# [WHAT YOU NEED TO DO]
Return all lines from the listing below in which the string "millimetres" occurs.

+ + +

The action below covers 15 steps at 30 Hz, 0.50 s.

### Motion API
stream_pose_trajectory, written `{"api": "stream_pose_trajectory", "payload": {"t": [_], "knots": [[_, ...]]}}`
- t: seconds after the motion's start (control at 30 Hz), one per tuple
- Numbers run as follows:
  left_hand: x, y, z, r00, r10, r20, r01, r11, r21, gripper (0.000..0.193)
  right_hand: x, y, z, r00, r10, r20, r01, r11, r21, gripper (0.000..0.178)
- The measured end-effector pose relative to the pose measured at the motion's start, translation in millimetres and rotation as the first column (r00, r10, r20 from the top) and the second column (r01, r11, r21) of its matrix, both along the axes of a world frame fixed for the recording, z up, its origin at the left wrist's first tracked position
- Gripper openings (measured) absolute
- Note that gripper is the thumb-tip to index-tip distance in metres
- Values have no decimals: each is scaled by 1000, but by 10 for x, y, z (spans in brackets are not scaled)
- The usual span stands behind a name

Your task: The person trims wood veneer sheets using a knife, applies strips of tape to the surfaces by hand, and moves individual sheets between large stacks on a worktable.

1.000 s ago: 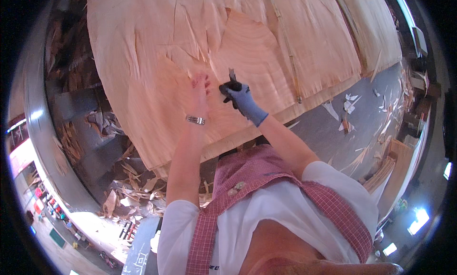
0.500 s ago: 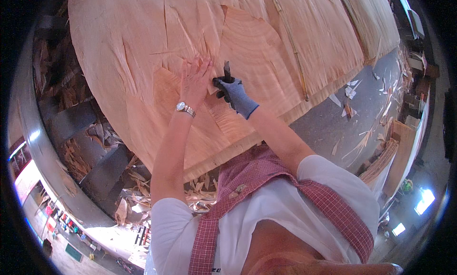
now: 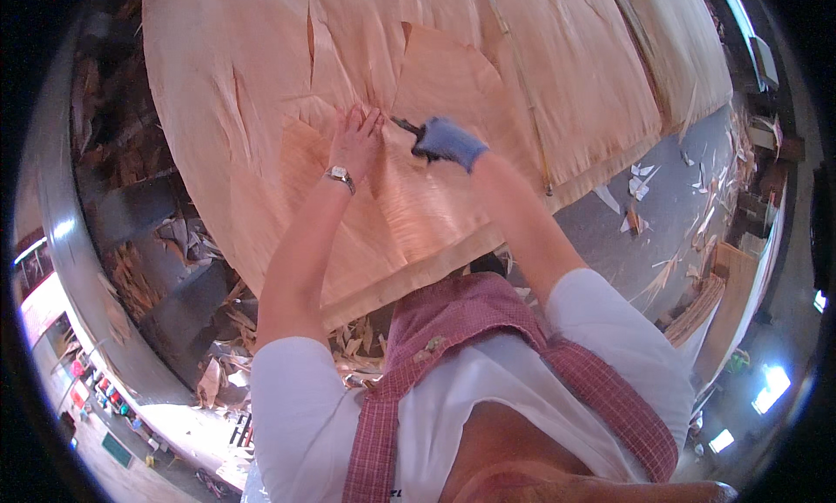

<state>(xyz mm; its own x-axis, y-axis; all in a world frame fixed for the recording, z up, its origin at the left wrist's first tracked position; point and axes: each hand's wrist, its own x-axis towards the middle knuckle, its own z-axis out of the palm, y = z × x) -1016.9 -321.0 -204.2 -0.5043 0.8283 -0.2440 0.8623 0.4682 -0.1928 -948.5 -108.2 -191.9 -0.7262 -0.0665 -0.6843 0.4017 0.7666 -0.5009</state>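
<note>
A stack of pale wood veneer sheets (image 3: 444,229) lies under both my hands, with torn edges and splits in the upper layers. My left hand (image 3: 355,141), bare and wearing a wristwatch, rests on the veneer with its fingers stretched out. Close to its right, my right hand (image 3: 446,143) wears a blue and black glove and is closed round a dark knife (image 3: 407,126). The knife points left toward my left fingertips, at a torn edge of veneer. Its handle is mostly hidden in the glove.
Left of the stack, veneer scraps (image 3: 131,290) lie among dark beams. A grey surface (image 3: 601,242) to the right carries pale slivers. Stacked wood strips (image 3: 697,307) stand at the right edge. A long narrow strip (image 3: 527,111) runs across the veneer.
My right hand has shifted slightly right and turned, so the knife now points left instead of away from me. My left fingers have bent a little. The veneer shows a raised, shiny fold below the hands.
</note>
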Motion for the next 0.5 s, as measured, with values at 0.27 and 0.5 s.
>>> {"api": "stream_pose_trajectory", "payload": {"t": [0.27,0.5], "knots": [[-53,-138,336,862,260,435,-304,952,33,56,2886,1361,974,933,198,302,-279,926,253,56],[2127,8,481,834,438,335,-532,798,283,69,2039,1491,164,716,-342,-609,576,782,238,48]]}}
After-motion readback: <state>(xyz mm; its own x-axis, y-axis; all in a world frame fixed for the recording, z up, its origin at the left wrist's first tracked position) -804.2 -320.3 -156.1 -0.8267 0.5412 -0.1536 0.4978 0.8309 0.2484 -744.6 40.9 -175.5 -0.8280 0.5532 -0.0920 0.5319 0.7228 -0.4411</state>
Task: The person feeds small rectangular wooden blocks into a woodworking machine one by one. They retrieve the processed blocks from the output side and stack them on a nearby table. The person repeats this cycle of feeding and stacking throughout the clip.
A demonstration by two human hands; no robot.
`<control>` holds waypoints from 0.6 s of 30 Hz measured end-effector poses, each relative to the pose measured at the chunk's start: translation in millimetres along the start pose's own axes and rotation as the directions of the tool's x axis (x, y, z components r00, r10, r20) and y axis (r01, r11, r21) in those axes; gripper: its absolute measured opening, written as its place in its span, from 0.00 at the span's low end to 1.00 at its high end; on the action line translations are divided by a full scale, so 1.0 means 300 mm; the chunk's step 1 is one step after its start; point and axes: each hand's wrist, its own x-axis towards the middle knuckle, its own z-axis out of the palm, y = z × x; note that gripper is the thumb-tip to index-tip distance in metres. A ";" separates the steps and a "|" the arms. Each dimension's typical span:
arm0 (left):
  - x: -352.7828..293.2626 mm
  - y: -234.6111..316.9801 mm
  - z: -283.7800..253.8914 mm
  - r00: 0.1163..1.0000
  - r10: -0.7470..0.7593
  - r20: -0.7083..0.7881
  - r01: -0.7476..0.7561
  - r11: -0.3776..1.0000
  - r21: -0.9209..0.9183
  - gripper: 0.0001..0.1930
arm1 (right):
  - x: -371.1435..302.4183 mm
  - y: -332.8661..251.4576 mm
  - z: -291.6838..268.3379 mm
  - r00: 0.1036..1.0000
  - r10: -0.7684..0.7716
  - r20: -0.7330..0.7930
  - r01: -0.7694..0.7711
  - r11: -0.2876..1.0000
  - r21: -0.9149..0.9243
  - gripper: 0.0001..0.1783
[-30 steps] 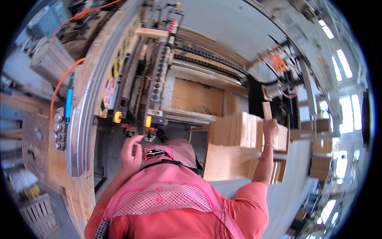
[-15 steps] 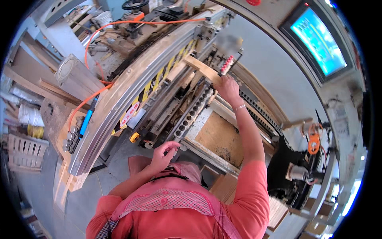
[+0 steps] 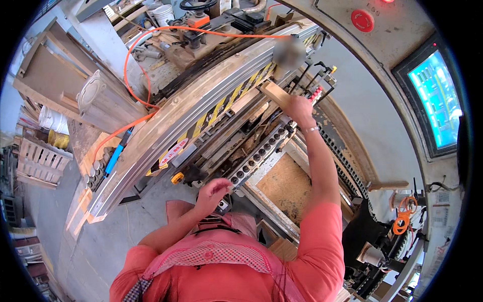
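My right hand point(image 3: 300, 109) reaches far over the machine, closed round the near end of a pale wooden strip point(image 3: 275, 94). The strip's other end points at the beam with yellow and black stripes point(image 3: 218, 116). Below the wrist runs a metal bar with a row of round dark holes point(image 3: 257, 157). My left hand point(image 3: 211, 196) is raised in front of my body, close to that bar's near end. Its fingers are curled together, and whatever may be between them cannot be made out. A row of red-tipped parts point(image 3: 315, 94) stands just beyond my right hand.
An orange hose point(image 3: 132, 80) curves over the beam on the left, beside a blue tube-shaped tool point(image 3: 114, 160). At right hang a lit screen point(image 3: 434, 98) and a red button point(image 3: 362, 20). A dusty tan panel point(image 3: 284, 183) lies inside the machine frame. A slatted crate point(image 3: 44, 158) stands far left.
The whole view has shifted, bringing the red button into sight. Against the machine, my right hand has moved closer to the striped beam, still gripping the strip. My left hand stays curled.
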 end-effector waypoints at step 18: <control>0.128 -0.015 0.061 0.992 0.126 -0.001 -0.123 0.961 -0.246 0.13 | -0.346 -0.042 -0.093 0.970 -0.156 0.188 0.089 0.942 0.324 0.22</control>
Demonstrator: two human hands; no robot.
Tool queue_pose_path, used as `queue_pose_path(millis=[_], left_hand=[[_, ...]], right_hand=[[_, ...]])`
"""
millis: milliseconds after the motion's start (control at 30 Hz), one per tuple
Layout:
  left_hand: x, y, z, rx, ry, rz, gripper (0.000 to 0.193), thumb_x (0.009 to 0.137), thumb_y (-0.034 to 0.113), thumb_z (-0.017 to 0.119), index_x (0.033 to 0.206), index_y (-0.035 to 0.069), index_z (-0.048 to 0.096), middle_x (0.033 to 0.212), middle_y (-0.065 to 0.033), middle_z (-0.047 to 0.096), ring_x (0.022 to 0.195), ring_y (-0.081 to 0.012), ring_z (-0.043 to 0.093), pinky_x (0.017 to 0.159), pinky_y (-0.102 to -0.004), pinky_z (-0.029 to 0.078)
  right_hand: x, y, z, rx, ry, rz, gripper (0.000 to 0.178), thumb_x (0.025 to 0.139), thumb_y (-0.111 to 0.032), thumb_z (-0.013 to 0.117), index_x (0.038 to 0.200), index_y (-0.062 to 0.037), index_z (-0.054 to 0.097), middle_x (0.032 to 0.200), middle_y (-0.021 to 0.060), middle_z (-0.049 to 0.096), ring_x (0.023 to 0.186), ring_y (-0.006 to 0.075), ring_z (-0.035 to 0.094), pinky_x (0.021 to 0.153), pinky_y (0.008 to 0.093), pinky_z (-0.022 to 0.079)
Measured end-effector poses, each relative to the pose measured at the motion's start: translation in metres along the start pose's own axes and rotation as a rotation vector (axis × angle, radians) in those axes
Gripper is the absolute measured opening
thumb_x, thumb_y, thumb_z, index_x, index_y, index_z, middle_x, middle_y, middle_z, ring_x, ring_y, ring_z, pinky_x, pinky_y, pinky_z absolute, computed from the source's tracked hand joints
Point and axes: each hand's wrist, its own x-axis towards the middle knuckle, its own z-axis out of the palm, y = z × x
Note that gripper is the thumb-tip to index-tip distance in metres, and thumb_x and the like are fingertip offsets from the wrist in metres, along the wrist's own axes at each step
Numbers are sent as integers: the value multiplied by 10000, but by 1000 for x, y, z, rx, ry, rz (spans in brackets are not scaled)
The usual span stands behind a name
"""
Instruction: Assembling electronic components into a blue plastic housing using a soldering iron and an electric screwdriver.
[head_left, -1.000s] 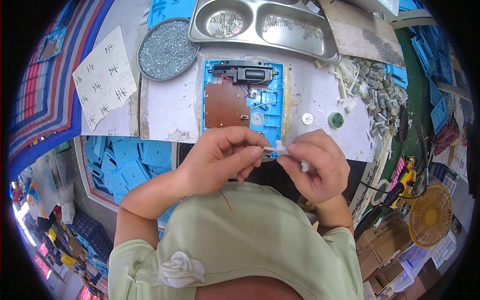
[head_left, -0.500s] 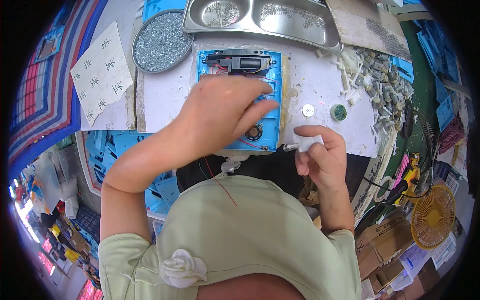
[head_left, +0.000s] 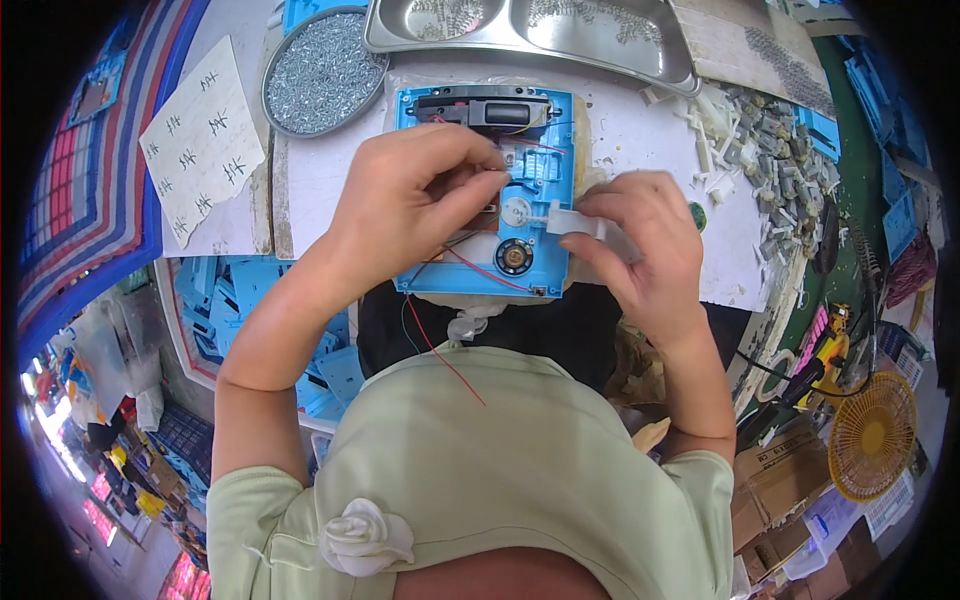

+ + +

# [RESPONSE FOR THIS EXERCISE]
- The measured end-effector pose relative to the pose measured at the motion's start, translation in millimetres and rotation as the first column (r00, r10, r20 from the top) and the second column (r01, r11, r21) of its matrix, both along the axes of a world frame fixed for the recording, z up, its origin at the left wrist's first tracked position
`<control>` holds waypoints from 0.6 s of 30 Hz measured end-effector poses, each relative to the pose measured at the chunk's start: translation in millimetres along the start pose's own axes and rotation as the directions of the tool's x axis (x, y, z components r00, r10, r20) and y axis (r01, r11, r21) in those axes; gripper: its absolute measured opening, written as its place in its span, from 0.00 at the span's low end to 1.00 at its high end; on the action line translations are divided by a full scale, so 1.0 means 300 mm; the chunk's step 1 is one step after its start; point and axes: each hand's wrist, its own x-axis towards the middle knuckle, its own z-axis out of the palm, y = z × x; note that gripper is the thumb-tip to index-tip distance in metres. A ";" separates the steps and a "|" the arms. Each dimension's typical span:

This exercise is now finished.